Outside of his new position, Stone serves on the panel for the NAACP and serves on a panel at the Frank W. Hale Jr. Black Cultural Center.

“I think it’s important that people know what we’re doing, what procedures we’re following and also working with our partners to problem-solve crime issues in the community,” he said.

Stone said he wants OSU to become a recognized leader of policing.


OSU is one of 69 colleges and universities accredited through the Commission on Accreditation for Law Enforcement Agencies.

“That’s very prestigious and the bar is set high,” Stone said. “It shows that we’re following the best recognized practices in the industry.”

Stone said a future challenge will be the eight new residence halls that will open on Lane Avenue and North High Street next year.
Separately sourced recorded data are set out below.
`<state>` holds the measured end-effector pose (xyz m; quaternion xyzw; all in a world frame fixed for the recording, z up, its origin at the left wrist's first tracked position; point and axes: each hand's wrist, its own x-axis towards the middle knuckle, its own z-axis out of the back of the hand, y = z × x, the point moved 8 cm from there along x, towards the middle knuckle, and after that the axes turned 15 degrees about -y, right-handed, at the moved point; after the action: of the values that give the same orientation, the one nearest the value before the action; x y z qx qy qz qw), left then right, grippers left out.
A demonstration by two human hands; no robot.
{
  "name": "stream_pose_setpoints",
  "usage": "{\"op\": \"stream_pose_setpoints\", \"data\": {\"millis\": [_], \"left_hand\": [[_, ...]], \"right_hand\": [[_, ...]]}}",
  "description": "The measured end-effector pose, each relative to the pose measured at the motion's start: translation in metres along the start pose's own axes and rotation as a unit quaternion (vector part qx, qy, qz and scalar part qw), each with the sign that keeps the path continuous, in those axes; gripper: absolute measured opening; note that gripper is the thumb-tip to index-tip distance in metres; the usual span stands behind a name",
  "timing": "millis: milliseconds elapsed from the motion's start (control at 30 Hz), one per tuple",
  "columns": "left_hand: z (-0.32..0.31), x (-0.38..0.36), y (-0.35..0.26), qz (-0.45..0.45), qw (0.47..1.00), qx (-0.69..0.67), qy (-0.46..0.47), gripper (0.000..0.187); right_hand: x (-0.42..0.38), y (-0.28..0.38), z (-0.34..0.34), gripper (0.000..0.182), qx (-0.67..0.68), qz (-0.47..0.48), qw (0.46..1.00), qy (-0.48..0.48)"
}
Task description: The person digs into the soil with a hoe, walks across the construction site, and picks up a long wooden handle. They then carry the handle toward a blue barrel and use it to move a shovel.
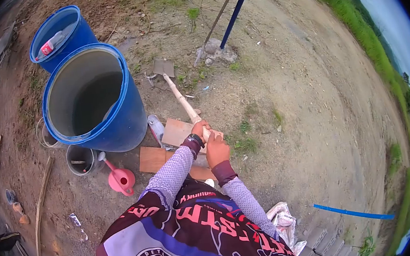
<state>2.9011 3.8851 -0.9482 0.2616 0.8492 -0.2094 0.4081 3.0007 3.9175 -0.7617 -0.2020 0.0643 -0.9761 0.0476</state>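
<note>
A long wooden handle (181, 99) runs away from my body to a flat, dirt-coloured metal blade (163, 68) at its far end, over the ground. My left hand (200, 130) is wrapped round the handle, with a dark band on its wrist. Just right of it and nearer my body, my right hand (217, 149) is closed on the handle's near end. Below the hands lie reddish-brown flat tiles (177, 132), partly hidden by my left arm. A clear plastic bottle (156, 128) is beside the tiles.
A large blue drum (135, 113) holding water stands at left, with another blue drum (85, 34) behind it. Near them are a bucket (81, 160) and a pink watering can (121, 180). A blue post (238, 10) rises ahead; a blue strip (353, 211) and grey blocks (324, 246) lie right.
</note>
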Motion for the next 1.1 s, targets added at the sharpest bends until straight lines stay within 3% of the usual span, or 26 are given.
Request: {"op": "stream_pose_setpoints", "data": {"millis": [33, 67, 100, 133, 200, 233, 267, 367, 433, 533, 633, 667, 733, 767, 833, 867, 933, 967, 1033, 1067, 1100], "left_hand": [[0.014, -0.004, 0.002, 0.068, 0.993, -0.082, 0.057, 0.006], [0.040, 0.001, 0.017, 0.025, 0.998, -0.050, 0.011, 0.005], [0.044, -0.016, 0.013, -0.038, 0.997, 0.058, -0.024, 0.007], [0.051, -0.019, 0.017, -0.042, 0.990, 0.124, -0.062, 0.007], [0.073, -0.041, 0.048, 0.032, 0.992, 0.085, -0.082, 0.007], [0.055, -0.034, 0.023, 0.056, 0.993, 0.082, -0.064, 0.008], [0.046, -0.033, 0.010, 0.022, 0.998, 0.050, -0.023, 0.011], [0.021, -0.061, -0.010, 0.067, 0.996, 0.057, -0.021, 0.014], [0.019, -0.043, -0.020, 0.068, 0.995, 0.066, -0.015, 0.021], [-0.017, -0.067, -0.041, 0.110, 0.968, 0.203, 0.099, 0.037], [-0.020, -0.074, -0.067, 0.094, 0.947, 0.298, 0.080, 0.039], [-0.013, -0.063, -0.078, 0.069, 0.941, 0.328, 0.053, 0.038], [0.002, -0.052, -0.104, 0.035, 0.927, 0.373, 0.019, 0.038], [0.011, -0.045, -0.121, 0.005, 0.911, 0.412, -0.009, 0.037], [0.028, -0.030, -0.146, -0.006, 0.903, 0.428, -0.044, 0.036], [0.035, -0.023, -0.159, -0.013, 0.896, 0.439, -0.067, 0.038], [0.042, -0.007, -0.182, -0.020, 0.891, 0.440, -0.110, 0.037], [0.043, 0.005, -0.192, -0.018, 0.892, 0.437, -0.117, 0.037], [0.050, 0.034, -0.212, -0.031, 0.874, 0.459, -0.158, 0.033], [0.056, 0.055, -0.223, -0.050, 0.870, 0.459, -0.174, 0.033], [0.055, 0.071, -0.235, -0.068, 0.864, 0.454, -0.206, 0.033]], "right_hand": [[0.012, 0.023, -0.015, 0.051, -0.043, 0.069, 0.996, 0.024], [-0.005, 0.015, -0.021, 0.052, 0.094, -0.003, 0.990, 0.102], [-0.016, 0.009, -0.014, 0.057, 0.143, -0.011, 0.975, 0.170], [-0.015, 0.011, -0.022, 0.062, 0.160, -0.030, 0.972, 0.169], [-0.057, 0.005, -0.011, 0.066, 0.165, -0.035, 0.961, 0.220], [-0.036, 0.008, -0.013, 0.068, 0.180, -0.036, 0.956, 0.228], [-0.013, 0.012, -0.010, 0.070, 0.195, -0.041, 0.951, 0.235], [0.026, 0.013, 0.020, 0.070, 0.169, -0.037, 0.947, 0.271], [0.049, 0.001, 0.034, 0.067, 0.219, -0.088, 0.934, 0.268], [0.074, -0.027, 0.048, 0.055, 0.318, -0.160, 0.922, 0.153], [0.099, -0.055, 0.053, 0.059, 0.341, -0.137, 0.926, 0.085], [0.109, -0.062, 0.055, 0.059, 0.348, -0.140, 0.923, 0.084], [0.132, -0.091, 0.062, 0.057, 0.376, -0.267, 0.886, 0.041], [0.147, -0.095, 0.064, 0.057, 0.383, -0.268, 0.883, 0.045], [0.173, -0.123, 0.071, 0.056, 0.387, -0.369, 0.844, -0.044], [0.189, -0.130, 0.063, 0.056, 0.391, -0.372, 0.841, -0.037], [0.219, -0.160, 0.061, 0.055, 0.398, -0.397, 0.807, -0.182], [0.240, -0.169, 0.053, 0.055, 0.401, -0.397, 0.807, -0.175], [0.279, -0.200, 0.052, 0.054, 0.393, -0.421, 0.771, -0.274], [0.304, -0.215, 0.040, 0.052, 0.430, -0.444, 0.736, -0.274], [0.332, -0.225, 0.017, 0.052, 0.439, -0.438, 0.736, -0.271]]}}
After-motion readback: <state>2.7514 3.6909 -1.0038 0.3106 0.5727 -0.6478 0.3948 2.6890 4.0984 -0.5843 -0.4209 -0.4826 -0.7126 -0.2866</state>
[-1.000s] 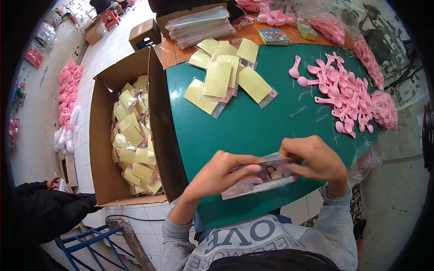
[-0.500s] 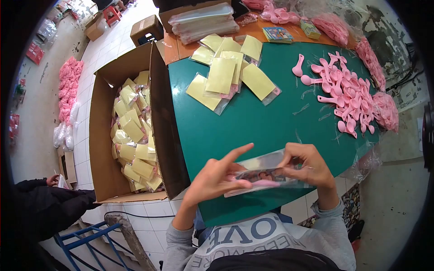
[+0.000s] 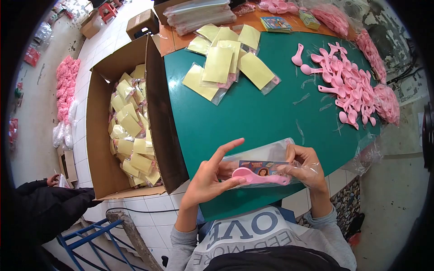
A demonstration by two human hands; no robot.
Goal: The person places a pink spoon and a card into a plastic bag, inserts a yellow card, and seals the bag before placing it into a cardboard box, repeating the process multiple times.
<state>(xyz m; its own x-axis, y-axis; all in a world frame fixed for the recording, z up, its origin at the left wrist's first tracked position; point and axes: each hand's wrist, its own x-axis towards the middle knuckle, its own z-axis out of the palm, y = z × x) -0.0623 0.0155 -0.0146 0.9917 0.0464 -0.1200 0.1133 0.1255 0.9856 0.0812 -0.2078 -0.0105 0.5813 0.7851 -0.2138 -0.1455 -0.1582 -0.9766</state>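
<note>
Between my hands, over the table's near edge, is a clear plastic bag point(image 3: 276, 150) with a printed card point(image 3: 260, 166) and a pink spoon point(image 3: 262, 177) at it. My left hand point(image 3: 210, 180) holds the card and spoon at their left end, thumb on the spoon's bowl and index finger stretched out. My right hand point(image 3: 305, 168) pinches the bag at the right, near the spoon's handle. Whether the spoon is fully inside the bag I cannot tell. Packets with yellow backs point(image 3: 218, 64) lie in a loose pile on the green table point(image 3: 235, 119).
A cardboard box point(image 3: 165, 117) full of yellow-backed packets stands left of the table. Pink spoons point(image 3: 346, 81) are heaped at the right. Stacked plastic bags point(image 3: 199, 16) and cards point(image 3: 275, 24) lie at the back. Another person's dark sleeve point(image 3: 31, 185) shows at far left.
The card and pink spoon now show clearly, turned more toward the camera. Both hands have shifted slightly, and the whole view has moved a little.
</note>
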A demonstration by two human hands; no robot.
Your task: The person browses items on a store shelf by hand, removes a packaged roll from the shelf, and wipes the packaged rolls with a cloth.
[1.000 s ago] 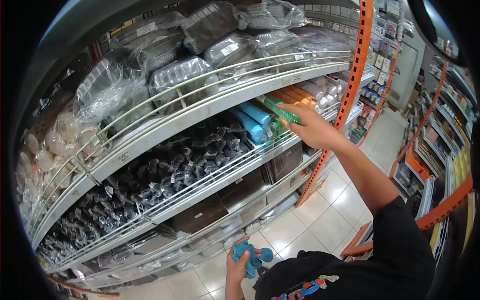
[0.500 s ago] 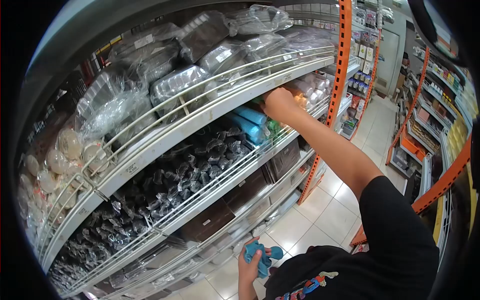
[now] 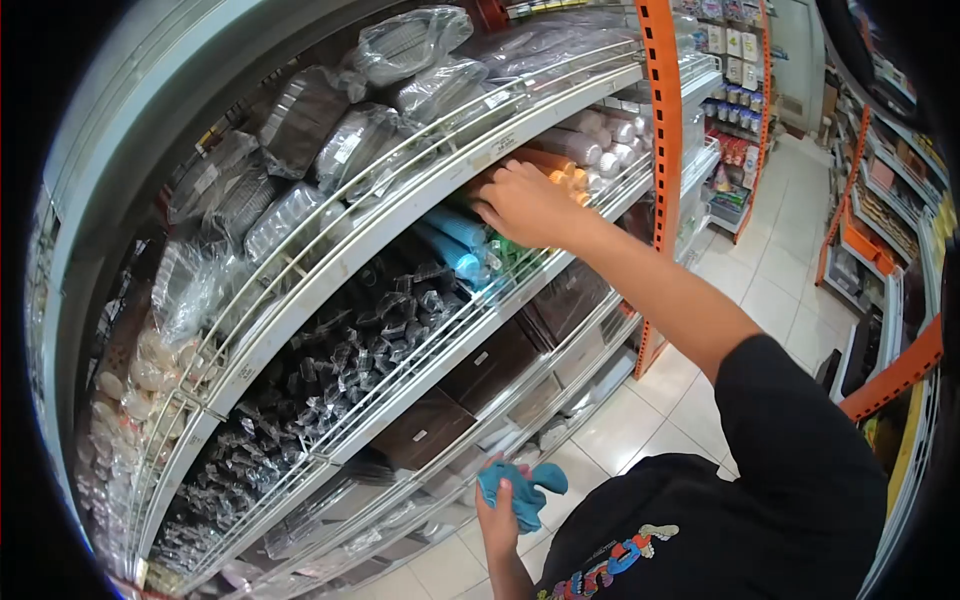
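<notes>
Nearest to the camera, the left hand (image 3: 497, 520) is low in front of the body and is closed around a crumpled blue cloth (image 3: 522, 490); the cloth hangs a little over the fingers, above the pale tiled floor (image 3: 690, 390).

Further out, the right arm is stretched up to the middle white wire shelf (image 3: 480, 325). The right hand (image 3: 525, 205) lies with spread, slightly bent fingers on the long rolled packs in clear wrap, at the place where the green rolls (image 3: 515, 250) meet the orange rolls (image 3: 560, 172). I cannot tell whether the fingers really grip 1 roll or only press on top of it, because the back of the hand hides the fingertips. The blue rolls (image 3: 455, 245) lie just beside, to the left, and are not touched.

In my judgement, to handle these rolls well the hand should take 1 roll around its body, not at its end, and keep it level, since the wrap looks slippery and the neighbours can slide forward against the low wire rail.

Left of the rolls there is a heap of black plastic-wrapped small items (image 3: 345, 370). On the shelf above are clear plastic trays in bags (image 3: 300, 195). Behind stands the orange upright post (image 3: 660, 150).
</notes>
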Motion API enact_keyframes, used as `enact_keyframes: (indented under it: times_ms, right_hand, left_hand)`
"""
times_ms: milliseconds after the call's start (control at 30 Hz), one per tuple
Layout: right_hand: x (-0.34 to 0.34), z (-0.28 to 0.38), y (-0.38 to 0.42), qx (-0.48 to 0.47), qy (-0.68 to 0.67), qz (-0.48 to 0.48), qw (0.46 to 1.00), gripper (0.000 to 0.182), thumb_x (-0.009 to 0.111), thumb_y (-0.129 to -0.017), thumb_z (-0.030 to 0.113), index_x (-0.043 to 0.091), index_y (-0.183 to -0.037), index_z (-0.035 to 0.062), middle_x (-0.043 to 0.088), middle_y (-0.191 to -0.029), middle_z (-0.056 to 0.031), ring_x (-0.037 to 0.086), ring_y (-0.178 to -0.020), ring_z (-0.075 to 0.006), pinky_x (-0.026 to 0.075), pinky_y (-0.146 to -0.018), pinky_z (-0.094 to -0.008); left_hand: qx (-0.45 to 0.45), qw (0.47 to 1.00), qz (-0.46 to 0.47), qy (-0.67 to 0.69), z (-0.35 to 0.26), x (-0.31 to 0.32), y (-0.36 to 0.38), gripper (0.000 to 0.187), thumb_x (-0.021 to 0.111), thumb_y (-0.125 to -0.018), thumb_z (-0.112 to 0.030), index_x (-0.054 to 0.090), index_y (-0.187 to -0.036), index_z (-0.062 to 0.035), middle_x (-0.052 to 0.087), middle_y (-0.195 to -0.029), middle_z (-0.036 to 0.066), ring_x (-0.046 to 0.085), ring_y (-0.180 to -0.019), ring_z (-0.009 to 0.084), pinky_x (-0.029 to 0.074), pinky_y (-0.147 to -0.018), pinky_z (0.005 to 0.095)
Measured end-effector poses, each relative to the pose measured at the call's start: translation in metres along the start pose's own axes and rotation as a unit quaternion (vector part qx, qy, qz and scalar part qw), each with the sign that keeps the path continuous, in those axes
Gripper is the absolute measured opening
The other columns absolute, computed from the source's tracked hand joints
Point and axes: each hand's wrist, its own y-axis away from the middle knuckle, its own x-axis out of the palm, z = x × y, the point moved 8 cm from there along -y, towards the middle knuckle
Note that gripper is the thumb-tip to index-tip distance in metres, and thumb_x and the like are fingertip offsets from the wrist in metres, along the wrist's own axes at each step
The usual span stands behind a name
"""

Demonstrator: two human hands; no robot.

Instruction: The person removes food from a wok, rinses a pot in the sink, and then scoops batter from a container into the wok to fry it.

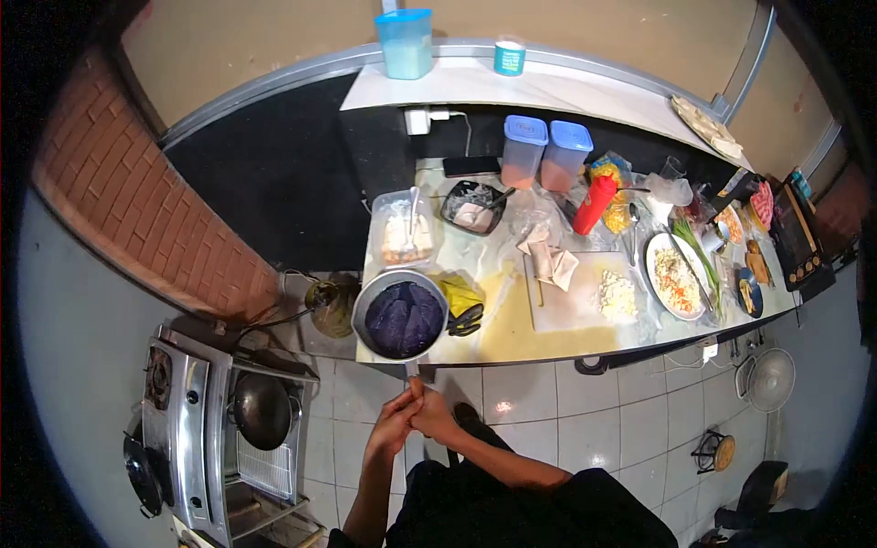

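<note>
At the far left a stove (196, 429) stands on the floor with a dark wok (262, 411) on its burner, apart from the counter, so the cooking heat is kept away from the food being prepared. Just right of it, the left hand (393, 427) and right hand (431, 416) are pressed together below the counter edge, fingers curled and interlocked around each other; they seem to hold nothing, though whether something small sits between the palms cannot be told. They hang just beneath the handle end of a pan (400, 318), the nearest thing to them, which sits at the counter's front left corner with purple pieces piled inside and its handle pointing toward the person, likely for an easy grab. Beside the pan lies a yellow cloth (461, 297), close at hand for wiping. Behind it a clear tub (402, 228) holds pale food with a spoon standing in it, and a black tray (473, 206) lies just right. Two lidded jars (544, 151) stand at the back, out of the working space. A red bottle (594, 203) leans near them. In the middle a cutting board (580, 290) carries folded wrappers and a heap of chopped white bits, placed centrally where cutting is done. Further right a plate (678, 274) of mixed filling lies with green stalks across it, and small dishes crowd the far right end.
</note>
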Motion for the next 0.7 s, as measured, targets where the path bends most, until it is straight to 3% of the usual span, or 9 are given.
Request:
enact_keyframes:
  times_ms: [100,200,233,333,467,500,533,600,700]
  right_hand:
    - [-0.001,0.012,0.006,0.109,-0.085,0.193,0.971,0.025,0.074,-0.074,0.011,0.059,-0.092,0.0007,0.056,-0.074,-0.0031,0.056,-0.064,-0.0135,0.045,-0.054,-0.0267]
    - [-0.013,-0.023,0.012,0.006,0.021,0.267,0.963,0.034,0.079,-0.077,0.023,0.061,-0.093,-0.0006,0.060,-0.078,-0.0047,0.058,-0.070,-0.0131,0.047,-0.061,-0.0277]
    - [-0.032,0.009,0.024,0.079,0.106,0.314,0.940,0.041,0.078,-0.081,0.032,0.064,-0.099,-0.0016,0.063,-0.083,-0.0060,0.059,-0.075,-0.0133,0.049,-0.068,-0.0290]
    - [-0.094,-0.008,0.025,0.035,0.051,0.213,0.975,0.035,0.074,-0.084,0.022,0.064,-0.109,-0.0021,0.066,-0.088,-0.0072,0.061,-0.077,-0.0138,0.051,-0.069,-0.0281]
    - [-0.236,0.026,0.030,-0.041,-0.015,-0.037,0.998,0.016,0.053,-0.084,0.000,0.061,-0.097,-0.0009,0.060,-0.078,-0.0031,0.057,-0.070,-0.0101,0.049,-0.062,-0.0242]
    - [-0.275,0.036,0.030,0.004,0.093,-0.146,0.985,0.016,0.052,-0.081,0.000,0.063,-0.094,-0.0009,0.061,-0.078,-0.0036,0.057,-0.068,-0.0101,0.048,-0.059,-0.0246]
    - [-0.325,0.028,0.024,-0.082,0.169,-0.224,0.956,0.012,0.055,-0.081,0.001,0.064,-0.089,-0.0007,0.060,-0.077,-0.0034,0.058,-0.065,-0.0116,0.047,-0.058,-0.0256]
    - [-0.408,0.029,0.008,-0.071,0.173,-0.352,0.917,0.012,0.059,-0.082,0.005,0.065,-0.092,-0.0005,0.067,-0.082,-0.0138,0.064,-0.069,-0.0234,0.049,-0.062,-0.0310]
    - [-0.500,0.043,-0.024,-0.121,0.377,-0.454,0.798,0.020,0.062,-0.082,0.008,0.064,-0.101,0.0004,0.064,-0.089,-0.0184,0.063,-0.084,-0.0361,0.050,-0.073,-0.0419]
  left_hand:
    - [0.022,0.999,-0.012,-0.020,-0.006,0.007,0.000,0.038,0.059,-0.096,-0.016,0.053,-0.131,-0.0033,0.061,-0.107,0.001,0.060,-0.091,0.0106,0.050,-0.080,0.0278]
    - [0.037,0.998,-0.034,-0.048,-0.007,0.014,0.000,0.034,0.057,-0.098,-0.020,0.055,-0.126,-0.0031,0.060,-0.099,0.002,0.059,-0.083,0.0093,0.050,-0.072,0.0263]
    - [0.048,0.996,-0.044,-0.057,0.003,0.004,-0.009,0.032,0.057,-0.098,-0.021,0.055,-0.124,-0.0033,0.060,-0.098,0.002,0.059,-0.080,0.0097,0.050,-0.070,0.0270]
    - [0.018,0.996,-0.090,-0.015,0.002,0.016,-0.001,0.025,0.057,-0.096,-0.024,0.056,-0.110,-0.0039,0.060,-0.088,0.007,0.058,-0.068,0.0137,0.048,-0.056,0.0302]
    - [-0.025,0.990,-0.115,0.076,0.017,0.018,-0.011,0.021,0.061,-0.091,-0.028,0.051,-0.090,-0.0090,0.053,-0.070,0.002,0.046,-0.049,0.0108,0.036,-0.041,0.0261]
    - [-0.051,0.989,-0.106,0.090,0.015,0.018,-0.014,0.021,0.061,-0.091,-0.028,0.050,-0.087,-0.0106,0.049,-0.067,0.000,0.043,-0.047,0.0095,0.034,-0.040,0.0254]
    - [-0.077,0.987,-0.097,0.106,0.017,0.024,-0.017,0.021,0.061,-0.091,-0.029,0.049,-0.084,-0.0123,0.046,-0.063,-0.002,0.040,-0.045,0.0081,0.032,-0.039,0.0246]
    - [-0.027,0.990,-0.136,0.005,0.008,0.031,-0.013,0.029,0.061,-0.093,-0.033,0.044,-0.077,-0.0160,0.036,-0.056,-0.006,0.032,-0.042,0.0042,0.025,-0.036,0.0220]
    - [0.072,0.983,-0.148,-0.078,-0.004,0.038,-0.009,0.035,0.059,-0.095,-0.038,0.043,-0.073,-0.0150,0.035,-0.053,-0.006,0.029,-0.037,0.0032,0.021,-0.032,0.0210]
“We’re going to have 4,500 students living in that area — that’s going to be a challenge. We want to make sure we’re still providing the same level of service to our students. And also, that’s a highly traveled area; we want to make sure that area is safe,” he said.

Stone said another challenge University Police constantly face is keeping the campus community under control during home football games.

“We have to make sure everybody is safe, so that’s an ongoing challenge,” he said.


Stone said he and his team are creating new ways to educate the campus community on safety, such as using the sidewalks properly. University police are teaming up with Transportation and Traffic Management to set up signs at busy intersections, such as East 15th Avenue and North High Street to let students know that jaywalking is an illegal and finable offense.

Baisden said that he enjoys working with Stone.

“I think he’s an ultimate professional,” he said. “Having such a long distinguished career at the City of Columbus, it is a good fit for public-safety operations at Ohio State.”


One comment

  1. He can’t be worse than his predecessor.

    On the other hand, the comments quoted suggest he is off to a bad start. The areas of concern he mentions are safety at home football games (has that really been a problem, or is that code for cracking down on rednecks enjoying beer in open containers), proper use of sidewalks (jaywalking tickets?) and providing the “same level of service” in the new north campus (“same” level?! How about an improved level?)

    He mentioned not a word about protecting students walking on and around campus at night, which is a huge problem, especially in light of all the recent reports of gangs of neighborhood thugs attacking students on or near campus.

    Another great hire, undoubtedly thrilling (based on the picture) to the worst hire of all, President Michael Drake.